▸ **WHAT THIS TASK INVOLVES**
Starting at the line below holding "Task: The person" and stopping at the line holding "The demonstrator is", print every line exactly, both ends included, and leave the rest out.
---*---
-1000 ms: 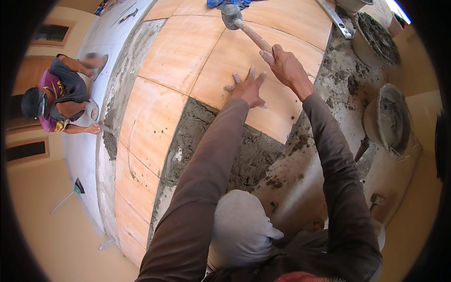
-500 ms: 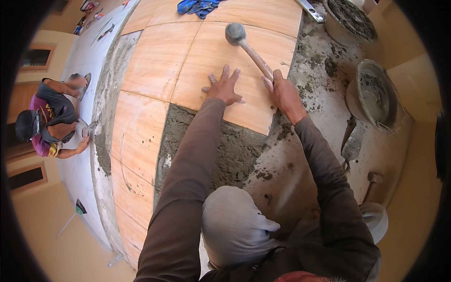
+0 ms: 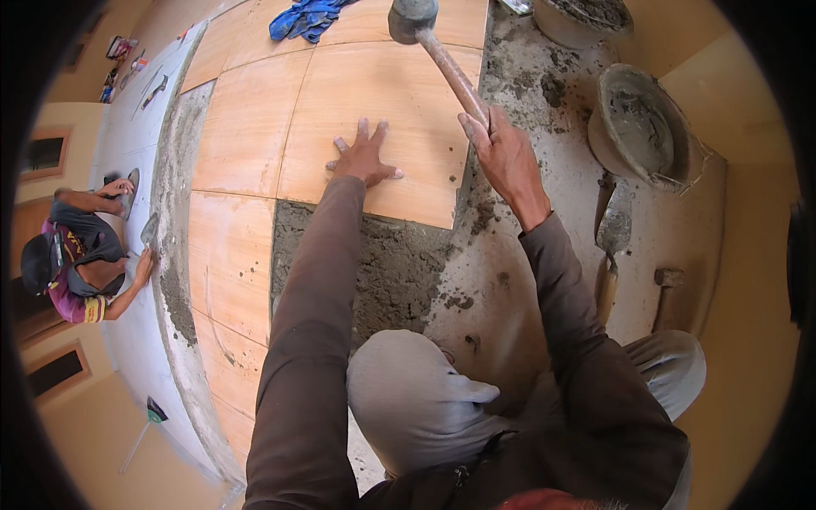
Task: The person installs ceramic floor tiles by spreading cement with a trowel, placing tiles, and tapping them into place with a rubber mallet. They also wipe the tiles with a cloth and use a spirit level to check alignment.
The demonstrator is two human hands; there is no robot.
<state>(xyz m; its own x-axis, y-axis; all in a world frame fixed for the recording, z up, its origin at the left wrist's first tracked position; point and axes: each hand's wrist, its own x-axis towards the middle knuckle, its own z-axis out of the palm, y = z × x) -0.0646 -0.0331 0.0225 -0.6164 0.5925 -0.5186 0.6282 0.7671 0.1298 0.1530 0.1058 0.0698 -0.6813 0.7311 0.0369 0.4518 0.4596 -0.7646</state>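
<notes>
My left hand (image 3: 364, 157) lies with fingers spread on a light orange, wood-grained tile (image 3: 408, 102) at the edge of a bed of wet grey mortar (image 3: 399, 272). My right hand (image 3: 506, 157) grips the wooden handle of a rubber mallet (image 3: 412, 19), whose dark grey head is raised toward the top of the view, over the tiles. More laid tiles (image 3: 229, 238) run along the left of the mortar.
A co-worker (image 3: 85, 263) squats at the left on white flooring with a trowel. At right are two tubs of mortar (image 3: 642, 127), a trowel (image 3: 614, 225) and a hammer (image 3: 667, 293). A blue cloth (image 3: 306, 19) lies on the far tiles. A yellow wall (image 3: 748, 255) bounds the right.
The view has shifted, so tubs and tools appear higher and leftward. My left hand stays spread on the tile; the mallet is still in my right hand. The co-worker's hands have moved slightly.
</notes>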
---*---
▸ **RESPONSE**
Task: The person installs ceramic floor tiles by spreading cement with a trowel, placing tiles, and tapping them into place with a rubber mallet. They also wipe the tiles with a cloth and use a spirit level to check alignment.
The demonstrator is two human hands; there is no robot.

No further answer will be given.